Records contained in a dataset:

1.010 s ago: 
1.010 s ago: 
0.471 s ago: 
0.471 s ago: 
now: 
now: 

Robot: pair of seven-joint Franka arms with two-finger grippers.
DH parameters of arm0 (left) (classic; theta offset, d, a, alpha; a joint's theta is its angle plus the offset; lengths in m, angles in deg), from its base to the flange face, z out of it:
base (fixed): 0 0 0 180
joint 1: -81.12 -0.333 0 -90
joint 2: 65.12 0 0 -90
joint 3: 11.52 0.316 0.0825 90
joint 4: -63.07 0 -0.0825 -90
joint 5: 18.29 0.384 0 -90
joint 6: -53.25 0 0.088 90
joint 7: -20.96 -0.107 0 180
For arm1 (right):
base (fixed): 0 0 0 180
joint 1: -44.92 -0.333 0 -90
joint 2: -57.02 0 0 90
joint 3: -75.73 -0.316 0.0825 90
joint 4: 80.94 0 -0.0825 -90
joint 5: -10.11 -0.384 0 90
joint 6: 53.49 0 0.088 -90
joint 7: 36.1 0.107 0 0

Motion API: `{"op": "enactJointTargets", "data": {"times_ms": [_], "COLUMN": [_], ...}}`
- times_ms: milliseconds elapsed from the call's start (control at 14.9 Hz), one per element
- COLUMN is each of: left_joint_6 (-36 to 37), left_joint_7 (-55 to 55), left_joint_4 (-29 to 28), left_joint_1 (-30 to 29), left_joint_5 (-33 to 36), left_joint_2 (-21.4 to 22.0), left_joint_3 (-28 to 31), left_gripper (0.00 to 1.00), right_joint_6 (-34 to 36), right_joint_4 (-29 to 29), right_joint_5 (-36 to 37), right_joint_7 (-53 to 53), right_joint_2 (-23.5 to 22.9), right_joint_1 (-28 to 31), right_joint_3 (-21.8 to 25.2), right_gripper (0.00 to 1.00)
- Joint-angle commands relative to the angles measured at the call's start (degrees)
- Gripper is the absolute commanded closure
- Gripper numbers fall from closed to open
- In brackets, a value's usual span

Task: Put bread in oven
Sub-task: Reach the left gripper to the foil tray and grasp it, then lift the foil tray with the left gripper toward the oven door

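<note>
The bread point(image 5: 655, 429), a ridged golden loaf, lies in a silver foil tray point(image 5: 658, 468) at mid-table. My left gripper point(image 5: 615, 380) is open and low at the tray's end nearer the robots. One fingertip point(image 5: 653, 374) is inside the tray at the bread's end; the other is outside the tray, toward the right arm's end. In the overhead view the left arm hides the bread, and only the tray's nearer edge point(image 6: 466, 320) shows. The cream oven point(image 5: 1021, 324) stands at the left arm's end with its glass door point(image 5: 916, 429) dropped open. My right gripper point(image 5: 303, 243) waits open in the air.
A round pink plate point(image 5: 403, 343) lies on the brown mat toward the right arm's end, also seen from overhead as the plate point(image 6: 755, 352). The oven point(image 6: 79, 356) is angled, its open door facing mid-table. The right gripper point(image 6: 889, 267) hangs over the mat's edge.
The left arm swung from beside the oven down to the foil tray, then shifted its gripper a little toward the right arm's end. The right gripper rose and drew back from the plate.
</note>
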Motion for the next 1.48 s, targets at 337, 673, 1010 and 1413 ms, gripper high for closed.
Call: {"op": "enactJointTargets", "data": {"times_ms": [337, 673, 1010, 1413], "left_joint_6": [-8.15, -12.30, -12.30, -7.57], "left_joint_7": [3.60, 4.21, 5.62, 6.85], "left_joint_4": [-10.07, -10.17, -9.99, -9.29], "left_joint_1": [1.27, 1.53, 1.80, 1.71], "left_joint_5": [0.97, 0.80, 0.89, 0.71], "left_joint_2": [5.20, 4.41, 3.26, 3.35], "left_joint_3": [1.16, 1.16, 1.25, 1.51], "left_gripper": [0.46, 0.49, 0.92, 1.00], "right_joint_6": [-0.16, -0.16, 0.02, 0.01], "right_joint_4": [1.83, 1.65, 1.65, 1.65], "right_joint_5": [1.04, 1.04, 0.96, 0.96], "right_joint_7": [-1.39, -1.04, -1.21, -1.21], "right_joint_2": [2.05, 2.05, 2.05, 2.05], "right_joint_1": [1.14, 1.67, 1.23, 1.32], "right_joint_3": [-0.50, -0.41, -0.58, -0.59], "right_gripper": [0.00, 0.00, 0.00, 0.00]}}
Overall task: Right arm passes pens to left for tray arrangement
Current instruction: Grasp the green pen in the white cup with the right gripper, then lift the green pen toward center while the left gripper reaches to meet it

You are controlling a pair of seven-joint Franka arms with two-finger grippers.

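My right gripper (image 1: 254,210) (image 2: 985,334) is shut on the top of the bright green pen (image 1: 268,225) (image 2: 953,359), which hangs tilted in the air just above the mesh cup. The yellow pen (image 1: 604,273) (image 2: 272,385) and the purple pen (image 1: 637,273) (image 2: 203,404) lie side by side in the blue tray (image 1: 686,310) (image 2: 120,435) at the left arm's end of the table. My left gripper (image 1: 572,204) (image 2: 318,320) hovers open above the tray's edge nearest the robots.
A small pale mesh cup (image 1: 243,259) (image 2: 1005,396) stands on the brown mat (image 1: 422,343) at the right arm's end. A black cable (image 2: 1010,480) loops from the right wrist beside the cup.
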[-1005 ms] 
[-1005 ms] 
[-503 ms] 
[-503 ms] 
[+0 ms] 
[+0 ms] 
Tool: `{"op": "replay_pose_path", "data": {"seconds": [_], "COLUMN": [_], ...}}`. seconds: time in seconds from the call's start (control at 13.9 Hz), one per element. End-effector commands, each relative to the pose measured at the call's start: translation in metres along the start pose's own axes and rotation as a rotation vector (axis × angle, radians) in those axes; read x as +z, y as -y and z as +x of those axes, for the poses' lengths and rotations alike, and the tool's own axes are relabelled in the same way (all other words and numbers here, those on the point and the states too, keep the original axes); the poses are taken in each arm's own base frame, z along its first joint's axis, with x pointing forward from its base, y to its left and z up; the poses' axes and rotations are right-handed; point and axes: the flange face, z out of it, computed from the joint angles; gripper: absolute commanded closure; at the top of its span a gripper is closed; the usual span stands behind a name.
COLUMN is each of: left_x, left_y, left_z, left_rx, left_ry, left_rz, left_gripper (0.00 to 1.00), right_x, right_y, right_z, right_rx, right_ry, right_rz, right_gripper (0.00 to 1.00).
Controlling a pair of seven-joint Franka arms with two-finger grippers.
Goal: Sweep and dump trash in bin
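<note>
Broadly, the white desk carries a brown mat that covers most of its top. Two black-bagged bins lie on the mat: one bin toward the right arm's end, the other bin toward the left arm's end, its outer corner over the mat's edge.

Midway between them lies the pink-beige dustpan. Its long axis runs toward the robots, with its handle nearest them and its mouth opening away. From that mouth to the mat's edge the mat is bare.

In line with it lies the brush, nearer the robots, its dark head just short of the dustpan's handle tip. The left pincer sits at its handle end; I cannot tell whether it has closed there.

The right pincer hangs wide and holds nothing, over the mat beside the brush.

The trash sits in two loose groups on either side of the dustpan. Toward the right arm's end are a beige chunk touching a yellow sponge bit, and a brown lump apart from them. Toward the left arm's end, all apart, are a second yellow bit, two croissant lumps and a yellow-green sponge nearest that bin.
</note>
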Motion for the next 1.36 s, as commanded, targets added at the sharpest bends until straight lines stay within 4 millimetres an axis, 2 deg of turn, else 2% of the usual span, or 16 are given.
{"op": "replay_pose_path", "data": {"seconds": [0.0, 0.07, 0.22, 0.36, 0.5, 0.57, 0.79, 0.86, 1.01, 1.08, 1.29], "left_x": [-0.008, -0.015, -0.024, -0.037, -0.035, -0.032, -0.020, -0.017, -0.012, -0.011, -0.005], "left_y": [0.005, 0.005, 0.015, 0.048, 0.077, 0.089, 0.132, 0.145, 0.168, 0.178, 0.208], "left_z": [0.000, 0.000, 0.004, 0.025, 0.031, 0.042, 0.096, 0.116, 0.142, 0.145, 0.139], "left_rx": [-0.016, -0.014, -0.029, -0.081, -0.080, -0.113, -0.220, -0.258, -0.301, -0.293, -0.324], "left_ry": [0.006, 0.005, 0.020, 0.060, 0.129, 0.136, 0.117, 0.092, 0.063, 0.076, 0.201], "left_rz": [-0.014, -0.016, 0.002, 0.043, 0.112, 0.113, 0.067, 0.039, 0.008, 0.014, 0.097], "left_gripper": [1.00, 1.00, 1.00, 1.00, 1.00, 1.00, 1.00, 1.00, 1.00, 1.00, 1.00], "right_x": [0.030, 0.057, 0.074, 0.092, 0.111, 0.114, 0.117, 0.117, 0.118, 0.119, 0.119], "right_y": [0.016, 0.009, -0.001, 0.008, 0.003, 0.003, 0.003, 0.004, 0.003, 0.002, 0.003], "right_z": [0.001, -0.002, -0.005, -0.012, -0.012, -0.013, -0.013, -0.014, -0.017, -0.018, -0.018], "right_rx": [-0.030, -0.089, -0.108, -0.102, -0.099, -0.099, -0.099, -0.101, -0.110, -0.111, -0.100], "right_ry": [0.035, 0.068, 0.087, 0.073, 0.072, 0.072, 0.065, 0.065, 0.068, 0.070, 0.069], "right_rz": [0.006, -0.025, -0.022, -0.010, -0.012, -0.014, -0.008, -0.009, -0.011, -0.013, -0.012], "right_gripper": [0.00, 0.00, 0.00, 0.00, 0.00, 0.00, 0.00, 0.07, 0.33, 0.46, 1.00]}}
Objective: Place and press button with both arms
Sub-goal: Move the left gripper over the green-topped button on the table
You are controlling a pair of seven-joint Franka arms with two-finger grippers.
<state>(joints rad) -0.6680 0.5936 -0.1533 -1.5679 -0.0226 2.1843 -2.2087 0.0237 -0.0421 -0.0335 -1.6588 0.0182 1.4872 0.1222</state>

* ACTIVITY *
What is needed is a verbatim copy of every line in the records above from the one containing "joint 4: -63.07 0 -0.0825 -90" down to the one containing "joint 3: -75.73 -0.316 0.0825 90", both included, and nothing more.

* SOLUTION FOR THIS EXERCISE *
joint 4: -63.07 0 -0.0825 -90
joint 5: 18.29 0.384 0 -90
joint 6: -53.25 0 0.088 90
joint 7: -20.96 -0.107 0 180
For arm1 (right):
base (fixed): 0 0 0 180
joint 1: -44.92 -0.333 0 -90
joint 2: -57.02 0 0 90
joint 3: -75.73 -0.316 0.0825 90

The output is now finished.